Example Four
Patient Information:
Name: Bob
Age: 34
Sex: Male
Occupation: Unemployed
Education: High School
Marital Status: Single
Ethnicity: African American
Chief Complaint:
Bob complains of difficulty controlling his alcohol consumption.
HPI:
Bob reports that he started drinking heavily in college but was able to keep it under control until recently. He now drinks every day and cannot control the amount he consumes. He reports experiencing tremors in his hands and sweating when he does not drink.
Past Psychiatric History:
Bob reports a history of depression and anxiety for which he was prescribed medication but stopped taking it due to side effects.
Medication Trials and Current Medications:
Bob reports taking no current medications.
Psychotherapy or Previous Psychiatric Diagnosis:
Bob reports receiving a diagnosis of depression and anxiety in the past but has not received any psychotherapy.

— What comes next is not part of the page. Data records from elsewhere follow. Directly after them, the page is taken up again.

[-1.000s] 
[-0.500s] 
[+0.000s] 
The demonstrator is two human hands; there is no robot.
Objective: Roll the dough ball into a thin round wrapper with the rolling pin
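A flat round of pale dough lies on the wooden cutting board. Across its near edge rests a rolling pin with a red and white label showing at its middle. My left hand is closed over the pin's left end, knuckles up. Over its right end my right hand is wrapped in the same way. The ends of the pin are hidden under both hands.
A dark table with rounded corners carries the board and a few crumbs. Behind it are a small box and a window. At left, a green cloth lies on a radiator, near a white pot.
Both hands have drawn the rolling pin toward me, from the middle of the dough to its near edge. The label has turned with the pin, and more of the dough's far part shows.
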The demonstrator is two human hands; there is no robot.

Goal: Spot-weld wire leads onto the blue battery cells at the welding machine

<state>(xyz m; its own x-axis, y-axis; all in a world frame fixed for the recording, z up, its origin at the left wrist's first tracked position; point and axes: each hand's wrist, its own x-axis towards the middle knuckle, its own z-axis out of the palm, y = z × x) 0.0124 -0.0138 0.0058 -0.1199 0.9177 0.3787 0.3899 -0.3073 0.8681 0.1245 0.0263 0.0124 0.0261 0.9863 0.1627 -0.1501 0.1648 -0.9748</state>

Pertinent Substance Use, Family Psychiatric/Substance Use, Social, and Medical History:
Bob reports a family history of alcoholism. He also reports experiencing financial difficulties and losing his job due to his drinking.
Allergies:
Bob reports no known allergies.
ROS:
Bob reports no significant changes in his weight, appetite, or sleep patterns.
Mental Status Exam:
Bob presents as a disheveled and unkempt individual. He appears agitated and restless, frequently shifting in his seat. His speech is slurred, and he has difficulty focusing on the questions asked. He reports experiencing auditory hallucinations.
Assessment:
Based on Bob’s history and mental status exam, the following differential diagnoses are possible:
- Alcohol use disorder
- Major depressive disorder with psychotic features
- Schizophrenia
Alcohol use disorder is the highest priority diagnosis. The DSM-5 criteria for alcohol use disorder include a problematic pattern of alcohol use leading to clinically significant impairment or distress, such as drinking more than intended or being unable to stop or cut down on drinking. Bob meets these criteria, as he reports difficulty controlling his alcohol consumption and experiencing withdrawal symptoms when he attempts to stop.

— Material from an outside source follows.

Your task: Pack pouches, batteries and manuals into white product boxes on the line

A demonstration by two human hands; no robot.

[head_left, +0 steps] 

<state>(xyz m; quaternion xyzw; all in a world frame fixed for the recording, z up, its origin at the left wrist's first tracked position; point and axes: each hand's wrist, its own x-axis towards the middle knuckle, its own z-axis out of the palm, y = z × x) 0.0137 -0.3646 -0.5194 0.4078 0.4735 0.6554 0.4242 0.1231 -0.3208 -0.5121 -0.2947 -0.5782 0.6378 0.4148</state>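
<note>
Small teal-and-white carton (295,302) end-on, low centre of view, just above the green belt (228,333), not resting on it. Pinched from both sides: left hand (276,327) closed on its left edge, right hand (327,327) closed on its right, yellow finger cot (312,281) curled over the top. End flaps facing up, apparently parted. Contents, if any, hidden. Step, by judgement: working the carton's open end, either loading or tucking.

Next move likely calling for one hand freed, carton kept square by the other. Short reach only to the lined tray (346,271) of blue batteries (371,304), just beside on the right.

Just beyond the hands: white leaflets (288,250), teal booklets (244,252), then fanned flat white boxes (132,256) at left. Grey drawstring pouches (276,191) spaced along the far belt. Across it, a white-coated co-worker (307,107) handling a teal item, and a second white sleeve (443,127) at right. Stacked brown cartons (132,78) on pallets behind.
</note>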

Major depressive disorder with psychotic features is another possible diagnosis, as Bob reports a history of depression and currently experiences auditory hallucinations. However, his symptoms are more consistent with alcohol use disorder.

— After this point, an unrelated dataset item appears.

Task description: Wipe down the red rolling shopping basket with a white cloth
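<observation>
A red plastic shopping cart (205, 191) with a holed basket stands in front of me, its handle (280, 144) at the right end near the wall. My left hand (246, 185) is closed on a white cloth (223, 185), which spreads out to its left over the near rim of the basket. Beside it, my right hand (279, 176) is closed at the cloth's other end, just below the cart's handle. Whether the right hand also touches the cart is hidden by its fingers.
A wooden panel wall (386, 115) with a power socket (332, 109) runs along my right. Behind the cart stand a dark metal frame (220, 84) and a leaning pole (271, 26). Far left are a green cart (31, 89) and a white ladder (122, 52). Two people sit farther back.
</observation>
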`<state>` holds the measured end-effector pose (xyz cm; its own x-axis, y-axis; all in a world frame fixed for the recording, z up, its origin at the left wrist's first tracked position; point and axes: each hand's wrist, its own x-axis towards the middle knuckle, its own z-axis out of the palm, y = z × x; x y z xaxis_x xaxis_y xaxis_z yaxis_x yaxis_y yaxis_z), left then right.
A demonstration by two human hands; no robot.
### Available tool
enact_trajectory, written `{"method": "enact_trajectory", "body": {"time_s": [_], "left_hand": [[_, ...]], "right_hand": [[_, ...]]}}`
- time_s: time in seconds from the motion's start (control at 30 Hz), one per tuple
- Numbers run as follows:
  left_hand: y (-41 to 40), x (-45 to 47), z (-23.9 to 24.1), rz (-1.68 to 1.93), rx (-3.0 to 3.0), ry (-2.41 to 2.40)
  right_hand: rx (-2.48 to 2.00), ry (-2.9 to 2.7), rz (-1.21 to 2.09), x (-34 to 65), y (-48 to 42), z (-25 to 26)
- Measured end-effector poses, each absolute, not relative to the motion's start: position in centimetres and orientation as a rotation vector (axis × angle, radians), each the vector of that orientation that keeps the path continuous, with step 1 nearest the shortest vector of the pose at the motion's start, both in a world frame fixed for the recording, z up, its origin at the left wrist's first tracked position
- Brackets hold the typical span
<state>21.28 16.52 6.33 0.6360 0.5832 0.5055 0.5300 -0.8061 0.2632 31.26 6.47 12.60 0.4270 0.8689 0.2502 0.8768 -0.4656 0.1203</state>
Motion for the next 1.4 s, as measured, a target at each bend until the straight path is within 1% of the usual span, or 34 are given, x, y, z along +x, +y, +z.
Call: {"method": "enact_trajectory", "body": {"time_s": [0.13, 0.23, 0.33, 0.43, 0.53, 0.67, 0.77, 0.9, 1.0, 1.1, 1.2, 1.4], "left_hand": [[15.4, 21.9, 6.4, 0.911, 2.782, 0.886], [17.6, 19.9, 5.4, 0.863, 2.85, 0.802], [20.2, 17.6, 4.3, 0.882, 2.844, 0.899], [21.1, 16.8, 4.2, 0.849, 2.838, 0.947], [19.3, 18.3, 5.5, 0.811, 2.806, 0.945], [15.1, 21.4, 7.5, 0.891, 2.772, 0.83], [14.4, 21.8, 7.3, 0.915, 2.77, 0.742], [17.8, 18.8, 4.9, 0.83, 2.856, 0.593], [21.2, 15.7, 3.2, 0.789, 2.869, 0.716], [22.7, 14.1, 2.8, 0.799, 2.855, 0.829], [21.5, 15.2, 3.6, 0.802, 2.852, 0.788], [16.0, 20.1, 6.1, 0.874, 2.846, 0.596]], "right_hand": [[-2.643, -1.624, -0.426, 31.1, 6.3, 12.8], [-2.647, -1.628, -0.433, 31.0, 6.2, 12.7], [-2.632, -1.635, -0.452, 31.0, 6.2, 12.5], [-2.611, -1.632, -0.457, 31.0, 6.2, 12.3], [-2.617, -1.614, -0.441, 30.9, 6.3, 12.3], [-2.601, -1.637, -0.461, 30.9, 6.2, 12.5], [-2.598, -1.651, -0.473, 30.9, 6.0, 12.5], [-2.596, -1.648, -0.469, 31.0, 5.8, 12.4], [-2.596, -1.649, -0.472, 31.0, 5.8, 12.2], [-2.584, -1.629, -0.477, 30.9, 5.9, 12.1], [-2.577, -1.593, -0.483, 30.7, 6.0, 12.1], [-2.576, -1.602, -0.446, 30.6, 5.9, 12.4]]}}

Schizophrenia is a less likely diagnosis, as Bob does not report a history of psychotic symptoms outside of his alcohol use.
The critical-thinking process that led to the primary diagnosis of alcohol use disorder was based on Bob’s history of heavy drinking, withdrawal symptoms, and difficulty controlling his alcohol consumption, which all meet the DSM-5 criteria for alcohol use disorder.
Reflection Notes:
If I could conduct the session over, I would focus more on exploring Bob’s feelings and motivations for drinking to gain a better understanding of his behavior. I would also address his auditory hallucinations and explore the possibility of comorbid psychiatric disorders. Legal and ethical considerations include ensuring informed consent and confidentiality, as well as addressing any potential risks associated with Bob’s heavy drinking, such as impaired judgment and increased risk of accidents. Health promotion and disease prevention would include addressing the long-term health consequences of alcohol use disorder and providing resources for quitting drinking. Factors such as Bob’s age, ethnicity, and socioeconomic background may also impact his treatment plan and should be taken into consideration.